Потому что он не такой, как они. Они и выбрали его председателем, и выбирали постоянно, потому что он был не такой, как они. Близкий — да, знающий их нужды — да, способный помочь — да, но не из их числа, не их породы. Сильнее их, умнее, храбрее, решительнее. Благороднее. Кому-нибудь из своих они не доверили бы управлять собой, а вот ему — доверили. Знали, что именно такой человек способен позаботиться о них в самой сложной ситуации. А теперь она, самая сложная, и настала…
В глазах Джоныча Бойцов не увидел слез. Зато в них билось горячее сочувствие. И еще гнев, очевидно направленный на колхозников, которые сидят, страдают и ничего не делают. Сам Джоныч рассиживаться не захотел. Заскочил на минутку, спросил сурово:
— Иван, ты что себе думаешь? Похищен ребенок — это очень серьезный преступление. Надо ставить в известность милиция.
Иван Андреевич был в таком состоянии, что с помощью непереводимой игры слов на русском народном языке объяснил, куда и зачем Джоныч должен идти со своими советами. Англичанин внимательно выслушал, как бы ища ценную информацию в витиеватой брани, а потом также сурово, нарочито не обращая внимания на оскорбительную сущность ругани, сказал:
— Иван, я сейчас в самый деле буду пошел, но не там, куда ты меня послал. Я пошел искать справедливость. Я пошел искать честное милиционер.
С этим Джоныч покинул дом Бойцовых, в котором после его ухода прибавилось уныния. Если бы Джоныч, со своими замашками свободолюбивого англосаксонского йомена, явился с оружием, которое, Бойцов знал, у него имелось, и предложил идти штурмовать «Отрадное», Бойцов, ни минуты не колеблясь, принял бы помощь. Но нельзя, видно, требовать от человека больше, чем тот способен дать. Джоныч — сын благополучного западного общества, где полиция защищает рядового налогоплательщика; он не в состоянии поверить, что «честное милиционер» — это в нашем климате такая редкая птица, которая, вероятно, попросту не долетела до середины Днепра…

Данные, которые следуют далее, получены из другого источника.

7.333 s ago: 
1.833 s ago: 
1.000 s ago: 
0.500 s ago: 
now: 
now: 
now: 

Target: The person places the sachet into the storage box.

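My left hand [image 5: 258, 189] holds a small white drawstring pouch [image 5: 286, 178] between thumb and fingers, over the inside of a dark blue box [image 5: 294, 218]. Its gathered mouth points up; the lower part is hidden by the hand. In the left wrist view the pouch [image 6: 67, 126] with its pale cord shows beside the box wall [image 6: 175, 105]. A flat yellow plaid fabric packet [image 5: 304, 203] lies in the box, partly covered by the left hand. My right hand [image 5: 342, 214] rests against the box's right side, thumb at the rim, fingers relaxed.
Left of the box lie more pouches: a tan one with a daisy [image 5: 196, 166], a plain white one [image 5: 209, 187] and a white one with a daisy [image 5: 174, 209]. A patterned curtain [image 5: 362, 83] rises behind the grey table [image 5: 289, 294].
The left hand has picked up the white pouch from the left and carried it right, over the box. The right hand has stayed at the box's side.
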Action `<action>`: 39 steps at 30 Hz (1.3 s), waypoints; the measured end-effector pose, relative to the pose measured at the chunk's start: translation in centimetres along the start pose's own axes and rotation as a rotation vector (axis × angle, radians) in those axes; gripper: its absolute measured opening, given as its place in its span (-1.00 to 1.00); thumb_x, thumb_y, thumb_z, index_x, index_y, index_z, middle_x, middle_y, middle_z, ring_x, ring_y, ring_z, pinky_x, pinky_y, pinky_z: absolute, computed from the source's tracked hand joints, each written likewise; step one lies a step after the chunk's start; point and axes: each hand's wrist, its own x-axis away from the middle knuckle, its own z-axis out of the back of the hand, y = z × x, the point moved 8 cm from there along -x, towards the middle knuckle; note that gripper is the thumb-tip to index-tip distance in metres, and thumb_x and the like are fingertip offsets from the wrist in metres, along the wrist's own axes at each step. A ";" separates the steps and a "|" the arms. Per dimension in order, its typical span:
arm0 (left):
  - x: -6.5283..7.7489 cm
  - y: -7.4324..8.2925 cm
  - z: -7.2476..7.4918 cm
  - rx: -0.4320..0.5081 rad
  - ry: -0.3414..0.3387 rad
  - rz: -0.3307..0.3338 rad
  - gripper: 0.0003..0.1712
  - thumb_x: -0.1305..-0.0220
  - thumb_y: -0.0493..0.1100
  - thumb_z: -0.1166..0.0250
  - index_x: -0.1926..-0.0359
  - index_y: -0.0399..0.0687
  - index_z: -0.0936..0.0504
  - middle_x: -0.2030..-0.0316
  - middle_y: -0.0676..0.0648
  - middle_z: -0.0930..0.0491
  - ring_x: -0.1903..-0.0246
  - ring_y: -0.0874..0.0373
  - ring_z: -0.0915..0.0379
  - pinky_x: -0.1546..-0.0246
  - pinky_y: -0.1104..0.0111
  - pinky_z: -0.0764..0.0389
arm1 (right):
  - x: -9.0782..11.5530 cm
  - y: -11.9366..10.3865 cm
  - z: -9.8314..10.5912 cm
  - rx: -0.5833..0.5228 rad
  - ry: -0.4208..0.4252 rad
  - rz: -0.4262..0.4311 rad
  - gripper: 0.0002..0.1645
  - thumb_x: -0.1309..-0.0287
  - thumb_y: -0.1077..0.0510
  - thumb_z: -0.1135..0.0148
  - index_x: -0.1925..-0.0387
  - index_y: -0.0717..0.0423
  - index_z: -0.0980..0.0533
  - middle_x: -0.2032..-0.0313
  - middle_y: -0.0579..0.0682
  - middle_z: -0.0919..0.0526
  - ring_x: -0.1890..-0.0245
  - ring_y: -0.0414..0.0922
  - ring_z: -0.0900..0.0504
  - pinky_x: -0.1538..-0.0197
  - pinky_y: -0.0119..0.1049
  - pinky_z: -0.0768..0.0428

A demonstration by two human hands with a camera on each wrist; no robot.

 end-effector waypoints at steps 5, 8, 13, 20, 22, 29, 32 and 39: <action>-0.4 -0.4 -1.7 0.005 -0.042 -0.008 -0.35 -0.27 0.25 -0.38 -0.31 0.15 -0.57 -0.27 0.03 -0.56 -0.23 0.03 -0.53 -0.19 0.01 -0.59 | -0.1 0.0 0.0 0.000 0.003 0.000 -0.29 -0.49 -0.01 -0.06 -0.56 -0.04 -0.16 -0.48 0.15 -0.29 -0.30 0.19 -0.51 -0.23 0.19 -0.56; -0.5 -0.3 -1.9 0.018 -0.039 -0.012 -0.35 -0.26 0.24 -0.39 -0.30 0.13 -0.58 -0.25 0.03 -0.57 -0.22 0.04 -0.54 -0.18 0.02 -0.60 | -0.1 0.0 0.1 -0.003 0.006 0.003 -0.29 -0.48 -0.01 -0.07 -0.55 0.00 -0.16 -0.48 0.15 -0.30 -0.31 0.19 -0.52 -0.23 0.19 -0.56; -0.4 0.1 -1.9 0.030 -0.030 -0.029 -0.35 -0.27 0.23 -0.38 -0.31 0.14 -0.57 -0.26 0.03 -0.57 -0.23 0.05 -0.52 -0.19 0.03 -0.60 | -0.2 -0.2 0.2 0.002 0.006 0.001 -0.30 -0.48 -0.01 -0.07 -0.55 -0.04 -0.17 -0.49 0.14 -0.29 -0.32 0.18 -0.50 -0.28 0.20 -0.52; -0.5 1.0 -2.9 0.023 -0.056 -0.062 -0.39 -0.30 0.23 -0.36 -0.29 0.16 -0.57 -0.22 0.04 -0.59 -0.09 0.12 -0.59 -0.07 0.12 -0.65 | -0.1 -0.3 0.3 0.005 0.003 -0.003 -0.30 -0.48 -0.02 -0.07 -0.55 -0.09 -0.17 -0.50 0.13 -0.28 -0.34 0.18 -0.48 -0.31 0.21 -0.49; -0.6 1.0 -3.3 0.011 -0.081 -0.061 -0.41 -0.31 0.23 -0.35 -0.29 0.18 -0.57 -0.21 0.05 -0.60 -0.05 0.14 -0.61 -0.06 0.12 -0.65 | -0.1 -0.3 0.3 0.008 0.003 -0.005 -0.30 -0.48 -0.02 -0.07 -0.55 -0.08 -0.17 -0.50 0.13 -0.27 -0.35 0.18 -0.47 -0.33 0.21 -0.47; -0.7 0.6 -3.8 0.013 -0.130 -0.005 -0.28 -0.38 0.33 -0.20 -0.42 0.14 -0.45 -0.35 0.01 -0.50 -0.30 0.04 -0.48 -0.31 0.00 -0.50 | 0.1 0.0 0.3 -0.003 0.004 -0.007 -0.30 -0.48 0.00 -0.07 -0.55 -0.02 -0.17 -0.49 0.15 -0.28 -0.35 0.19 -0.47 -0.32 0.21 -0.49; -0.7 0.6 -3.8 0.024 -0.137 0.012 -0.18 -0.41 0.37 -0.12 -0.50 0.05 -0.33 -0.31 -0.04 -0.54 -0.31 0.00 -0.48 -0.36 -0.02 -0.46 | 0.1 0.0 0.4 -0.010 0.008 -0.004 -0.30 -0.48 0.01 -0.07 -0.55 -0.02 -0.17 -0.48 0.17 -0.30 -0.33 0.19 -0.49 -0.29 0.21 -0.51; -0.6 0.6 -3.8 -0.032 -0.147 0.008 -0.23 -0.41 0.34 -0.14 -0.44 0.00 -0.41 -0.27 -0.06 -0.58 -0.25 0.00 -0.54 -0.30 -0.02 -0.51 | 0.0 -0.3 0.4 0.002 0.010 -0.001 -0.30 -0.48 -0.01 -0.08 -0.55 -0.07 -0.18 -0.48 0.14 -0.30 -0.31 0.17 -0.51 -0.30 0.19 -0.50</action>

Лада больше не нападала на мужа и не голосила, срывая горло, но Ивану Андреевичу не стало от этого легче. Теперь он беспокоился: не сошла ли она с ума? Она непрерывно бормотала, договариваясь с кем-то всемогущим — то ли Богом, то ли судьбой, то ли еще неизвестно с кем, — и, когда Иван Андреевич вслушался в это бормотание, ему стало жутко. Она предлагала этому всемогущему — хорошо, если бы он ее не слышал! — вернуть Прохора в обмен на другого своего ребенка. Предметом бормотания было то, что Лада никак не могла решить, кого из старших отдать: Аню или Артура? Аня — девочка, ближе к матери, забеременеть собирается, лучше бы сохранить ее, но, с другой стороны, Артурку она всегда больше любила. Артур — сильный парень, родительская опора, но, с другой стороны, он сейчас солдат, может погибнуть в армии, так пускай не зря погибнет, а так, чтобы в обмен на его смерть Прошенька вернулся… Иван Андреевич никогда не верил, что воплощенные в одних лишь словах желания могут повлиять на сцепление человеческих судеб; согласно его мировоззрению, бытие не принимало ничьих жертв и молитв, являясь просто очень сложной машиной, не питающей каких-либо симпатий или антипатий к отдельному слабому человеческому существу. Но бормотание ополоумевшей от горя Лады наводило на него дрожь сверхъестественности. Ему казалось, что жена ворожит на смерть, что в ответ на ее неразумные слова могут погибнуть их дети — все трое… Если Прохор до сих пор жив. А то ведь могло случиться и такое, что в обмен на документы ему с хохотом швырнут окровавленное тельце ребенка… С бандитов станется!